Das heißt: Die Evangelische Allianz kann zum Beseitigen von geistlichem Missbrauch in den eigenen Reihen nur dann etwas beitragen, wenn ein Beschuldigter oder dessen Vorgesetzte damit einverstanden sind. Darüber hinaus sehe die Allianz keinen Ansatzpunkt, auf die Kirchen und Verbände innerhalb ihres Netzwerks einzuwirken, so der frühere Vorsitzende Diener.
"Wie ein nochmaliges Erleben des Missbrauchs"
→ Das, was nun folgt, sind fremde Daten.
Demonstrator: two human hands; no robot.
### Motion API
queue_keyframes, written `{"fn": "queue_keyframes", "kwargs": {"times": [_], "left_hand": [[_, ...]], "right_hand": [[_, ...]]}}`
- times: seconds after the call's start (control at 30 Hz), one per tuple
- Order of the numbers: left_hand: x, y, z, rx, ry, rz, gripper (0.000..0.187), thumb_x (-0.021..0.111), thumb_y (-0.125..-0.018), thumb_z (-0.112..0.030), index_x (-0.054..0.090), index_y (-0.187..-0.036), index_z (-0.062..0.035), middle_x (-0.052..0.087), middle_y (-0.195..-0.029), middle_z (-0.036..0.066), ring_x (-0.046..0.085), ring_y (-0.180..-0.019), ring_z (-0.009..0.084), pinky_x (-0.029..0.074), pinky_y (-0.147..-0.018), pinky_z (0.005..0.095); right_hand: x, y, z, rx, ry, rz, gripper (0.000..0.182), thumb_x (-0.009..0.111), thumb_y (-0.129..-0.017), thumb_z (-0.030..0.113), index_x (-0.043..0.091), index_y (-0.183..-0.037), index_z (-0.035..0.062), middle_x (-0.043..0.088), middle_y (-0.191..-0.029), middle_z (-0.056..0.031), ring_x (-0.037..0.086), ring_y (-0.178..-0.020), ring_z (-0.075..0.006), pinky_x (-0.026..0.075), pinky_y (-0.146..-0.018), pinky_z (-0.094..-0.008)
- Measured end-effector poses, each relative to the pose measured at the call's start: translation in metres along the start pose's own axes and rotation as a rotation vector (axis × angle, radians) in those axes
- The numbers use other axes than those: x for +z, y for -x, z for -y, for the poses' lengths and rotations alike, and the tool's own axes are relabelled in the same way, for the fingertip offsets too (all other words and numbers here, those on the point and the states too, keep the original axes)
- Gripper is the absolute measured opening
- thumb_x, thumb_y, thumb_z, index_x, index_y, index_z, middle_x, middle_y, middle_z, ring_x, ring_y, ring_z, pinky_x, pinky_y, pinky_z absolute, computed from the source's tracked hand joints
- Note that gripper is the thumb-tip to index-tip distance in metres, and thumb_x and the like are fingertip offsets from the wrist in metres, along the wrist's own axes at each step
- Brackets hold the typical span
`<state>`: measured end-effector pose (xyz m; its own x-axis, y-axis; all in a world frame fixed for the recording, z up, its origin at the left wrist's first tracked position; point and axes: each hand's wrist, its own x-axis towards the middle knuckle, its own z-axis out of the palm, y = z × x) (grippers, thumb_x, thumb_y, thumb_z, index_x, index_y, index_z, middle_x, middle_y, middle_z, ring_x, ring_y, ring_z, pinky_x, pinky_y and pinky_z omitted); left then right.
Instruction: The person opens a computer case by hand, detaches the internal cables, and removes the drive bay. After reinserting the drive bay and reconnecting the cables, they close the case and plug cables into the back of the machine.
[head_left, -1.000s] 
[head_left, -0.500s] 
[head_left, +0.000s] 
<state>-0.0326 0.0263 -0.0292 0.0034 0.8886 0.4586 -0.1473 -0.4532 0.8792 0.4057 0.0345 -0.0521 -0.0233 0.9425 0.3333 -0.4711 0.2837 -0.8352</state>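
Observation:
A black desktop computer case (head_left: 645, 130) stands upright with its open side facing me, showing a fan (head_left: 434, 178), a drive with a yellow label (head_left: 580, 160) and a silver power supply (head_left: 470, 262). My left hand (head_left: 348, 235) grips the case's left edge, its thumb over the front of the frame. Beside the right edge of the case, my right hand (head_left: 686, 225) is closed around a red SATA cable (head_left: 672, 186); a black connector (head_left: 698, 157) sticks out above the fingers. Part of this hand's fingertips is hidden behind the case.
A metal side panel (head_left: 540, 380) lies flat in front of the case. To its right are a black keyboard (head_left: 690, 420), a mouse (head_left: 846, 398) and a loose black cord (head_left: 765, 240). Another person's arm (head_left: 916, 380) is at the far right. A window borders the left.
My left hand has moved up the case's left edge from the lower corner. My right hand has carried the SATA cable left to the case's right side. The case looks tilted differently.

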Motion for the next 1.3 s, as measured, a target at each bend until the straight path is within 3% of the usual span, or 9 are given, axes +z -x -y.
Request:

Nach eigenen Angaben hat die Clearingstelle seit Bestehen etwa 30 Fälle im Jahr bearbeitet. Ob es Konsequenzen gegenüber Beschuldigten gab, dazu macht die Allianz keine Angaben. Die Stelle verstehe sich nicht als "fromme Strafverfolgungsbehörde". Martina Hoffmann sagt:
"Wenn man weiß wie sie entstanden ist, dann stellt sich die Frage, inwieweit ist diese Stelle wirklich ernst gemeint. Ich denke, dass diese Stelle in dem einen oder anderen Fall mehr Schaden anrichten kann, weil man sich als Geschädigter an diese Stelle wendet. Und wenn man dann so behandelt wird, wie wir behandelt worden sind, dann ist das wie so ein nochmaliges Erleben des Missbrauchs. Und das kann eigentlich niemand brauchen in der Situation."
[*] Name geändert.
[**] Anmerkung der Redaktion: Der Bund Freier evangelischer Gemeinden in Deutschland KdöR (FeG Deutschland) legt Wert auf die Feststellung, dass die betroffene Gemeinde nicht zu ihm gehört.